My first role as a consultant here in Charlotte was at a mortgage processing project for a big bank. As a recent college grad I sadly knew absolutely nothing about mortgages nor process.
I was able to learn both of those topics along the way but something that took me a bit longer to understand was this concept of “the business” and “IT”.
As a nerdy CS grad I thought I knew what IT was: developers and system administrators telling computers what to do and making sure the computers were running well.
But “the business” was new to me.
So apparently at most large companies (maybe medium and small ones too) there is a sometimes-hard and sometimes-soft line between people who want technology to do things (“the business”) and the people that make the technology do those things (“IT”).
For this first role[1] “the business” consisted of representatives from mortgage sales and mortgage operations management – you know, the teams of people that do the busy-work of mortgages (origination, approvals, servicing, compliance, etc). These stakeholders would talk about more than just where fields go on web pages; we’d cover topics about how the users interact with the applications, how the legacy systems-of-record interact with the new application, how to handle gaps in the process, etc. “The business” were the people that knew what they wanted out of the technology solution, and as a consultant it was my job to translate their needs to different types of specifications. Sometimes I created a “Business Requirements Document (BRD)” – which was essentially a document that detailed everything these folks wanted the application to be able to do for them and their user community. Next might be a “Functional Design Document (FDD)” – a more technical approach to requirements that covered not just what the application should do, but a little bit about how it was going to do things.
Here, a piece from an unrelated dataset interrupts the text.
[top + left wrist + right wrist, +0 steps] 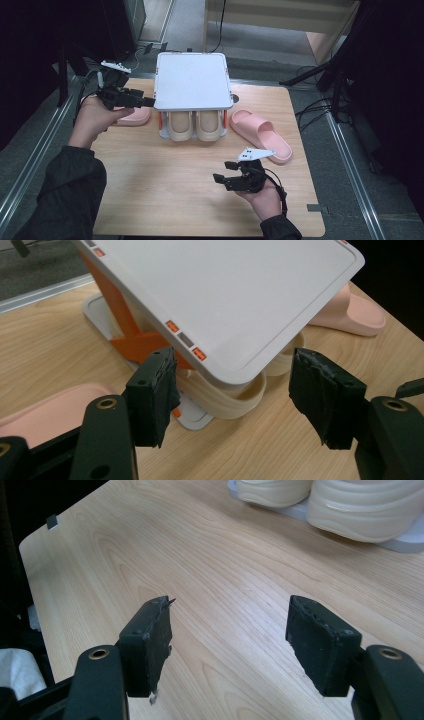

And then on “IT” side they were creating things like Architecture Specifications and Technical Design Documents.
Most of the time “the business” didn’t care about how things would work, they just wanted them to work.
It wasn’t until my next role that I settled into this middle-ground. My role was called a “Business Systems Consultant” – always the fancy titles.
I learned to sit on calls and digest business requirements and business process needs but always have technology off to side: “how would this drop-down get populated? how often does this rule change? what is the frequency of this use case? where else can this functionality be used?”
At the large financial services companies “the business” stakeholders weren’t always from super senior management; they were process owners and department leaders that lived the day-to-day work and were the best source for context and need. Sometimes they were SMEs (subject-matter-experts) and sometimes they were process engineers and sometimes they were consultants fresh off the street with business case studies and prior-project experience. “The business” normally paid for the IT work. “The business” had to build the business case that said “if we spend $100 on this project, we’ll avoid $1,000 in regulatory fees next year” (pretty simple case). “If we spend $100 now we’ll save $5,000 over the next 5 years in process improvement while also reducing operational risk” (slightly harder business case). “If we spend $100 now we won’t make any more money but if we don’t, we could lose $10,000 in the future” (good luck with that). And sometimes “the business” didn’t always get the final say. For example if some infrastructure component was going out of vendor support, IT might have to spend $100K to move an application as-is to a new supported platform but maybe they could throw in a few small enhancements or changes to put some smiles on “the business”.
“IT” was way more than just developers and admins – we had analysts to write some of those requirements, architects to pattern and fit the application to standards, managers to assign resources and forecast costs, leads to handle hours and development plans, developers to code, infrastructure to setup environments, etc. “IT” was just as deep and “the business”.
So I was able to appreciate this divide in large organizations but I also increasingly found myself frustrated that there was a divide in the first place. This was post-Y2K – every knows how computers and networking and the internet work. Don’t make “IT” such a black-box and don’t make “the business” out to be so clueless and needy.
So how do “the business” and “IT” work at other companies? I honestly don’t really know…when I went to Big Blue I was curious to understand how an IT company ran its business and I learned a lot about sales and marketing – especially industry trends and standards and competitive drivers. I realized that fixing “defects” in products doesn’t always make the cut for a release – just like change requests were prioritized by “the business” for the mortgage or brokerage applications I knew. My experience has still been that business drives IT…I haven’t had a chance to work the other way around.
[1] Remember that this was around 2003 – “Lending was huge” is a major understatement.